Trabajadores del Hospital Nacional Rosales y del Hospital Nacional de Niños Benjamín Bloom permanecen frente a los nosocomios y protestan de manera pacífica, lo cual implicó la suspensión de las labores en algunas áreas.

El secretario del Sindicato General de Salud (Sigesal), Mario Arévalo, confirmó a periodistas que en el Hospital Rosales, donde se atienden a los pacientes más graves del país, las consultas de especialidades y las externas se suspendieron.

Señaló que sí se atienden emergencias y a los que permanecen internados y expresó que las medidas de protesta se intensificarán si permanecen sin recibir respuestas concretas a sus demandas.

Arévalo emplazó al ministro de Salud, Guillermo Maza, al Ministerio de Hacienda y al Legislativo a sentarse a dialogar de manera urgente con los trabajadores para hacer posible un refuerzo al presupuesto del sector que permita cubrir las necesidades de los pacientes.

En el Hospital Benjamín Bloom la situación es similar y los empleados que apoyan la acción salieron a la calle con pancartas donde denuncian falta de medicamentos, de alimento, ropa y otros suministros necesarios para recibir atención médica.

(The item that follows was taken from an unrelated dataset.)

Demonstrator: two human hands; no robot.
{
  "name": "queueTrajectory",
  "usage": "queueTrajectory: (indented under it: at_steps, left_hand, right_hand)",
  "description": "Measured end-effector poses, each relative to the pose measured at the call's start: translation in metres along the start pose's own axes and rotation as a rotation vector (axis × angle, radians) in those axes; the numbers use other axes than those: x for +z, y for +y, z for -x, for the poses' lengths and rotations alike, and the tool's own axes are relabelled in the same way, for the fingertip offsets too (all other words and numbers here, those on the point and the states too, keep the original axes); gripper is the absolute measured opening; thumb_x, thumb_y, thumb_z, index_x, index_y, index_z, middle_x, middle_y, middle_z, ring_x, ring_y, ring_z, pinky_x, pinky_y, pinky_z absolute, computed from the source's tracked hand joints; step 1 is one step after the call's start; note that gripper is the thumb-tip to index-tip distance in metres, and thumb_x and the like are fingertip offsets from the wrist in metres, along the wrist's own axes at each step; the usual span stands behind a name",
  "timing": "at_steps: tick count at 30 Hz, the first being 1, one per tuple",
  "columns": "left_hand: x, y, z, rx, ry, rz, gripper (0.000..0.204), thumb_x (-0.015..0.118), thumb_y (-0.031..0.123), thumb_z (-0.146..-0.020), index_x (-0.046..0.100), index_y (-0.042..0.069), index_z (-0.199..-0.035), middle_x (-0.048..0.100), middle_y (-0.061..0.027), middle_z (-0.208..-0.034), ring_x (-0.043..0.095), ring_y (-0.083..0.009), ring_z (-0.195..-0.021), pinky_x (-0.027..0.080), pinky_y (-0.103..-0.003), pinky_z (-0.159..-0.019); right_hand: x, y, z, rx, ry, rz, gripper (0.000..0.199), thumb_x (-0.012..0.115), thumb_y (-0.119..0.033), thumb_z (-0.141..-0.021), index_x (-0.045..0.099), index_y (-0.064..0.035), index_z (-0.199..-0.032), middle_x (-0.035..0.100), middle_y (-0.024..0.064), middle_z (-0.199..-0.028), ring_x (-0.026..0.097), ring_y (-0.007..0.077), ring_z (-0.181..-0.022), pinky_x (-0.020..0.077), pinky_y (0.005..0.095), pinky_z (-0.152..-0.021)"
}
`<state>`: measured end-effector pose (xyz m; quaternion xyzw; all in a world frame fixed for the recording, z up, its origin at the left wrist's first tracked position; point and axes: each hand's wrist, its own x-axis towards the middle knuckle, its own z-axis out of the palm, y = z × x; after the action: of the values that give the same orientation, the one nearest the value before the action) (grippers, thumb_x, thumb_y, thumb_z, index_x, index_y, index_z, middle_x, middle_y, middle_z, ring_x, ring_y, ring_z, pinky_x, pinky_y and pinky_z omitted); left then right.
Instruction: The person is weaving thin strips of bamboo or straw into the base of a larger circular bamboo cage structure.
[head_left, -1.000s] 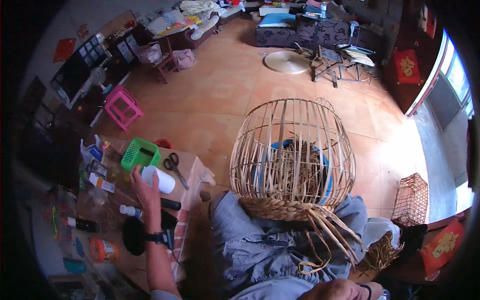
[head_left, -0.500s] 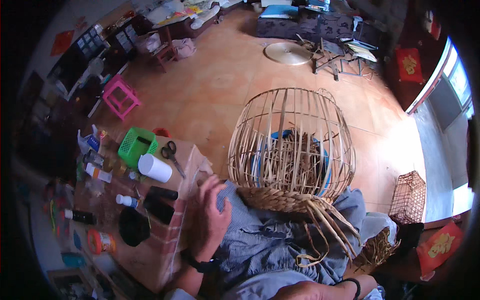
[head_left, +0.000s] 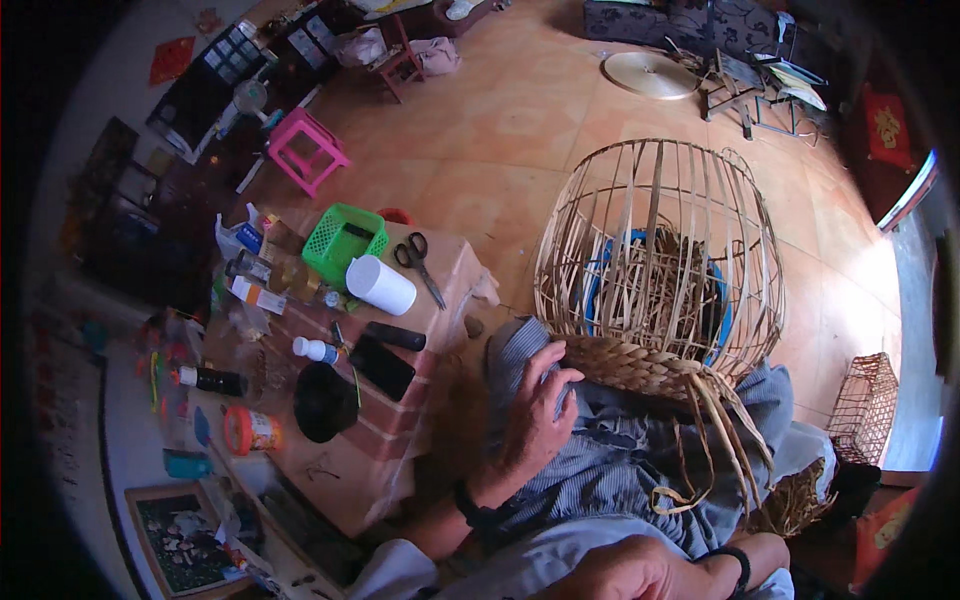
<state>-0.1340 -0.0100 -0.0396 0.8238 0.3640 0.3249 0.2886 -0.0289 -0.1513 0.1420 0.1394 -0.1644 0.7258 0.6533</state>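
Observation:
A half-woven basket (head_left: pixel 655 250) of thin upright strips lies across my lap. A thick braided band (head_left: pixel 625 365) runs along its near edge, and loose strands (head_left: pixel 725 430) trail from the band's right end. My left hand (head_left: pixel 540 415) is over my left knee, left of the braid, with its fingers apart and nothing in them. Low in the picture, my right hand (head_left: pixel 615 578) lies close to my body; its fingers are cut off by the lower edge. Behind the open ribs, a blue-rimmed container (head_left: pixel 722 315) of dry strips shows.
On the low table (head_left: pixel 345 490) to the left are scissors (head_left: pixel 420 268), a green plastic basket (head_left: pixel 345 240), a white cylinder (head_left: pixel 381 285), a black phone-like slab (head_left: pixel 382 366) and a dark bowl (head_left: pixel 325 402). A pink stool (head_left: pixel 305 150) stands beyond. A wire-like basket (head_left: pixel 863 410) is at right.
The view has turned left, so everything appears further right. My left hand has come from beside the knee onto it. The basket stays on my lap.

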Motion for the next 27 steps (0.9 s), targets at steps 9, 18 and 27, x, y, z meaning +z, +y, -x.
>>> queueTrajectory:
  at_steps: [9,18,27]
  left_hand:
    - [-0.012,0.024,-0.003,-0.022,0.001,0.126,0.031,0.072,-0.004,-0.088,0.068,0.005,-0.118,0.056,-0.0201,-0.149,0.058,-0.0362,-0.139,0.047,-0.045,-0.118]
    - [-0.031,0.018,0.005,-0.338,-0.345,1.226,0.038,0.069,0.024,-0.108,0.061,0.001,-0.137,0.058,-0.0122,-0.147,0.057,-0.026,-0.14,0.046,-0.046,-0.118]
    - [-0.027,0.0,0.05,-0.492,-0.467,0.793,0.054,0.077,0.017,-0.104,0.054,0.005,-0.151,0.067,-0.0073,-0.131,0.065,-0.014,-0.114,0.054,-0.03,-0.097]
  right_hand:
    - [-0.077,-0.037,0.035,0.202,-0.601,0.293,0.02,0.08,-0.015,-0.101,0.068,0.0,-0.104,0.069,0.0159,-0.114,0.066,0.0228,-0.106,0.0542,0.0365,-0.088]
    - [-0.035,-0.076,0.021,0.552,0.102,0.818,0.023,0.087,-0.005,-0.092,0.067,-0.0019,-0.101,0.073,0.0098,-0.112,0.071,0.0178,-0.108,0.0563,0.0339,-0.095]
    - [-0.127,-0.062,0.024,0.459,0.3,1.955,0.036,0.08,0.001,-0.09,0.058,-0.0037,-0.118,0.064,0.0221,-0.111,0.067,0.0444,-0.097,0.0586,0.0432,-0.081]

Las protestas se intensificaron desde el viernes pasado luego que la población y los médicos denunciaron las pésimas condiciones en que están los hospitales, lo cual incluye el deterioro que presenta la infraestructura.

En un recorrido por el centro asistencial de niños Benjamín Bloom, la prensa local comprobó las necesidades y las acciones que emprenden los encargados para preparar comida a los pacientes con entidades altruistas.

Ante la crisis en los hospitales, Maza comentó que eso no es algo nuevo ya que cada año se encuentran con ese tipo de problemas por falta de dinero.

El representante de la Asociación Salvadoreña de Promoción de Salud (ASPS), Miguel Orellana, criticó al funcionario y afirmó que ni siquiera se "inmuta por la falta de alimentos en los centros hospitalarios".

"El ministro y el gabinete quieren tapar el sol con un dedo cuando dicen que todo es político y cuando las madres tienen que salir con las recetas en las manos porque no hay medicinas", agregó.